Целая толпа друзей и соседей Эрленда явилась с утра в Вигг проводить новобрачных до дому, так что ехали они в сопровождении огромной свиты. Земля звенела под копытами – она была тверда, как железо, от заморозков. От людей и лошадей шел пар; иней оседал на телах животных, на волосах и меховой одежде мужчин. Эрленд казался таким же седым, как и аббат, лицо его разгорелось от утреннего питья и жгучего ветра. На нем была брачная одежда, и он выглядел таким юным, таким радостным, что весь светился; в его красивом, мягком голосе слышались веселость и озорство, когда он, смеясь, перекликался с гостями.
Сердце у Кристин начало как-то странно трепетать – от грусти, от нежности, от страха. Она не совсем оправилась после морского перехода, а тут еще эта болезненная изжога, которая появлялась теперь, стоило ей только съесть или выпить что-нибудь, хотя бы самую малость; ей было ужасно холодно, а душу жгла глухая злоба на Эрленда за то, что он так беспечен… И все же теперь, когда она увидела, с какой доверчивой гордостью, с каким сияющим ликованием везет он ее к себе домой как супругу, в глубине ее души зашевелилось горькое раскаяние; грудь заныла от сострадания к нему. И она пожалела, что послушалась тогда совета, подсказанного ее своеволием, и не дала понять Эрленду, когда он был у них дома минувшим летом, что совсем не годится справлять их свадьбу с излишним шумом. Но тогда ей хотелось, чтобы он сам понял – без унижений им не уйти от деяний своих…

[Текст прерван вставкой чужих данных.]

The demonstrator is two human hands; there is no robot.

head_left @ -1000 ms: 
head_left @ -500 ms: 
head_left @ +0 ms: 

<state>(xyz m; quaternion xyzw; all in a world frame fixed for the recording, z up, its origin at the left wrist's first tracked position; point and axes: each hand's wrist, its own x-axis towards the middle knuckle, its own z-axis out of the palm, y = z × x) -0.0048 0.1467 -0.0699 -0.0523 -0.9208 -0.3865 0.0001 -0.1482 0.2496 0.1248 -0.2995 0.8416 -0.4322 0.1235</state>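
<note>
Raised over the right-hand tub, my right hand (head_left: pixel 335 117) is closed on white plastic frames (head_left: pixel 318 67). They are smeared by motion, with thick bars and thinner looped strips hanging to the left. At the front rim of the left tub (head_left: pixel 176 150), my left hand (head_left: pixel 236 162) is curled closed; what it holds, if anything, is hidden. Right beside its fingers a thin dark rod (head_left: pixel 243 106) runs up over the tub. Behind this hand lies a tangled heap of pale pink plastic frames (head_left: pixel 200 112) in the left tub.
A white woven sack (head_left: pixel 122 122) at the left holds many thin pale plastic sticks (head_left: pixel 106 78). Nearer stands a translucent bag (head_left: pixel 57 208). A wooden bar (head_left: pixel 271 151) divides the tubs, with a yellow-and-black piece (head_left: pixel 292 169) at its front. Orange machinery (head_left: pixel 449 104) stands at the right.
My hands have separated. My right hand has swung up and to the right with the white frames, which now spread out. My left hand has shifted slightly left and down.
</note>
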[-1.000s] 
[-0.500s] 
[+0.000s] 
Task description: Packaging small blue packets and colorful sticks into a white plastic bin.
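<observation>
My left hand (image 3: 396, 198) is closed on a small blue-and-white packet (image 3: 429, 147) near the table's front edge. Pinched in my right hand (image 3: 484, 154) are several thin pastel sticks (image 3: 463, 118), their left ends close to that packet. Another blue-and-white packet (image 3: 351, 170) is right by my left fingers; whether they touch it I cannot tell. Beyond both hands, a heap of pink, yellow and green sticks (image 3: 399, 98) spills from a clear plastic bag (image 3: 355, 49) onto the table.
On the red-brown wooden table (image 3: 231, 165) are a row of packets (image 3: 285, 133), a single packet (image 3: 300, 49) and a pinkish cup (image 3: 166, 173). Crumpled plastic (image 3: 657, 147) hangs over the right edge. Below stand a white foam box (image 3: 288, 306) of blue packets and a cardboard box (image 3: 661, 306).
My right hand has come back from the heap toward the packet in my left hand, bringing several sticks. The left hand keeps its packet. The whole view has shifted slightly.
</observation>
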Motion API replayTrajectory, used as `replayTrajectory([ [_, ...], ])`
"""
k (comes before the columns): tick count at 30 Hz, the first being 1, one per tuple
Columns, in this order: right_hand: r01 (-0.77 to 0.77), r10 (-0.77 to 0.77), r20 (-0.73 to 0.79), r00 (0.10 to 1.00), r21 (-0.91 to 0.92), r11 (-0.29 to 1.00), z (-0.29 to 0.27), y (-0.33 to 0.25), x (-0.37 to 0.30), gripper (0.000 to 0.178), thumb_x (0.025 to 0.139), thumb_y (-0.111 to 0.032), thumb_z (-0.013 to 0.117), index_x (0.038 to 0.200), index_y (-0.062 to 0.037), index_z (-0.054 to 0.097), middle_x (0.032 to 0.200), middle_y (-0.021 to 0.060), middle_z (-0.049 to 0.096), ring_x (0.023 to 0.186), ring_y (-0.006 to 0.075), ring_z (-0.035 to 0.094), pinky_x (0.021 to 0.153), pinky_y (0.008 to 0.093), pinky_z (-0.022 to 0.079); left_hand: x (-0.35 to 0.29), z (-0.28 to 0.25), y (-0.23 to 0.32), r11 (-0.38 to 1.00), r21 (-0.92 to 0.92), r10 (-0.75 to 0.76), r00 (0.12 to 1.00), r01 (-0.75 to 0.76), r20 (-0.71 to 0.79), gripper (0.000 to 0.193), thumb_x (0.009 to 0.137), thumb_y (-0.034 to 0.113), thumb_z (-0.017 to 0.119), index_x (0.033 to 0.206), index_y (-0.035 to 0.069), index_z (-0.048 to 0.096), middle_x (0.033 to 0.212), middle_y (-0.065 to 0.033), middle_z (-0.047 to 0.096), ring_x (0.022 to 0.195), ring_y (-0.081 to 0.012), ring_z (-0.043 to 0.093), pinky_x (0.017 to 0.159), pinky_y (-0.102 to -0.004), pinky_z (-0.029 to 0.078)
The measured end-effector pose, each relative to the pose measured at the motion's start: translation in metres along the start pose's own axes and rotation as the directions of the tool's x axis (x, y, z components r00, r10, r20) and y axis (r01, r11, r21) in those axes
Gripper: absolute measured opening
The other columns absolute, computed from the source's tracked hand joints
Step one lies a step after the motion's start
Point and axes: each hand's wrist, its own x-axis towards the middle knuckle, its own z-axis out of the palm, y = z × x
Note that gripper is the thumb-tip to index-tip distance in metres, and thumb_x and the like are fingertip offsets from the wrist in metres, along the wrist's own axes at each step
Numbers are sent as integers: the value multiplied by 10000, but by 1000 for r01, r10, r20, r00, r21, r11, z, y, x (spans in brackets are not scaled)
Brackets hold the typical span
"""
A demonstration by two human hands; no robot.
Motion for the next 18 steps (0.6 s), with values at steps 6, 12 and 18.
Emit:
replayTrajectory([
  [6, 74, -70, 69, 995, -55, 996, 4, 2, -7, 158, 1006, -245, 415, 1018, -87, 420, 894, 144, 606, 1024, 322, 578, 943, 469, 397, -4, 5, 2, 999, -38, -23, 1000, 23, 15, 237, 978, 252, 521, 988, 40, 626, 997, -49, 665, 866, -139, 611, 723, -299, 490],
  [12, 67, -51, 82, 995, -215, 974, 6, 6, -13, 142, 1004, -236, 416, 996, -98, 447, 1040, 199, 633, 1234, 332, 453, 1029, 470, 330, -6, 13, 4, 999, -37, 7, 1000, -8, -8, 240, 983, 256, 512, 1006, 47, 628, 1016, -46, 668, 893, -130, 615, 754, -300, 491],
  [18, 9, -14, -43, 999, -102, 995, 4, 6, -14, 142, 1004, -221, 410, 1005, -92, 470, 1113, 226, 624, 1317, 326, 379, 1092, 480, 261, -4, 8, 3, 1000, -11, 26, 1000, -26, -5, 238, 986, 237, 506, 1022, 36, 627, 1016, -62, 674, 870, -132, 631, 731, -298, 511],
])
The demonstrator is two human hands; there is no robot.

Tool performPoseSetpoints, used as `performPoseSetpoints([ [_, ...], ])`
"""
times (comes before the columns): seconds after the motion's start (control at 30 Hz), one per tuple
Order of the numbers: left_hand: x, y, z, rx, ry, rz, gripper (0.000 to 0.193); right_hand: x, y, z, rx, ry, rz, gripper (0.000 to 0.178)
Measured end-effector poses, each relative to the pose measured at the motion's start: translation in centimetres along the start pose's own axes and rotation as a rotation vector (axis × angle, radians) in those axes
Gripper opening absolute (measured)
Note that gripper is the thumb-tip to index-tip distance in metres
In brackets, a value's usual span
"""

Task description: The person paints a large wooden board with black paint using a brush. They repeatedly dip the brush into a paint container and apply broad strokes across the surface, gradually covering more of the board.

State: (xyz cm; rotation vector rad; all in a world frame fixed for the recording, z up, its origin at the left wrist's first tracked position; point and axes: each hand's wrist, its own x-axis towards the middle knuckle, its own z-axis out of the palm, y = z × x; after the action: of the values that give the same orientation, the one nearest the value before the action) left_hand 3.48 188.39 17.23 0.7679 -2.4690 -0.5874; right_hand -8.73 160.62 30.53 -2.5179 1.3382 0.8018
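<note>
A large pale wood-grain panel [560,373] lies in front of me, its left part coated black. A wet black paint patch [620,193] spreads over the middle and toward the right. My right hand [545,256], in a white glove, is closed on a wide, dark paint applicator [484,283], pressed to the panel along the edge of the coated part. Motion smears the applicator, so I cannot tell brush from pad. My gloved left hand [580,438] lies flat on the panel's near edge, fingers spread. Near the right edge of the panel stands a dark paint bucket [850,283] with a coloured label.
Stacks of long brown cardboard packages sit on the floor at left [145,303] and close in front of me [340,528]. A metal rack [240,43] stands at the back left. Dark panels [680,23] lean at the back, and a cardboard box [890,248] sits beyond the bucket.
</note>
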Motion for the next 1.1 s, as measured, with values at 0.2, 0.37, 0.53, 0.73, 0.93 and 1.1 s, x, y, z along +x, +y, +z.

…Да и кроме того, она побоялась отца. И думала, что потом, когда их брак будет запит свадебным пивом, они уедут так далеко и ей не скоро придется увидеть опять свою родную долину… А тогда уже прекратятся навсегда всякие толки о ней…
Теперь она увидела, что все обернулось гораздо хуже. Правда, Эрленд говорил, что хочет устроить в Хюсабю большой пир по случаю возвращения домой, но она и в мыслях не имела, что тут будет как бы второе свадебное пиршество. А ведь здешние гости – это люди, среди которых им с Эрлендом жить, их уважение и дружбу им нужно приобрести. У этих людей перед глазами все эти годы проходили сумасбродства и несчастья Эрленда. И ныне он сам поверил, что поднялся в их мнении, что займет теперь место между равными себе, на которое имеет право и по рождению и по состоянию. А вот теперь он станет посмешищем во всей округе, когда выяснится, что он согрешил со своей собственной нареченной невестой…
Аббат наклонился с седла к Кристин.
– Что вы такая грустная, Кристин, дочь Лавранса? Все еще не оправились от морской болезни? Или, быть может, тоскуете по матушке?
– Да, господин, – сказала тихо Кристин, – я задумалась о матери.
* * *
Так добрались они до Скэуна.[2] Ехали высоко по лесистому горному склону. Под ними в глубине долины стоял лиственный лес, белый и косматый от инея; все сверкало на солнце, и далеко внизу чуть поблескивало синее озерко. Потом выехали из елового бора. Эрленд протянул руку.
– Видишь, вот и Хюсабю, Кристин! Дай тебе Боже провести там много радостных дней, жена моя! – произнес он взволнованным голосом.
Перед ними простирались обширные, белые от инея пашни. Усадьба стояла, словно на широкой полке, прямо посредине склона холма. Ближе всего была маленькая церковка из светлого камня, а прямо на юг от нее – дома. Их было много, и они были большие: дым клубами поднимался из отдушин. Зазвонили колокола, и народ потоком хлынул из усадьбы навстречу с громкими приветственными криками. Молодежь среди поезжан стала бить оружием по оружию – с шумом, с гамом, с радостными криками двигался свадебный поезд к усадьбе новобрачного.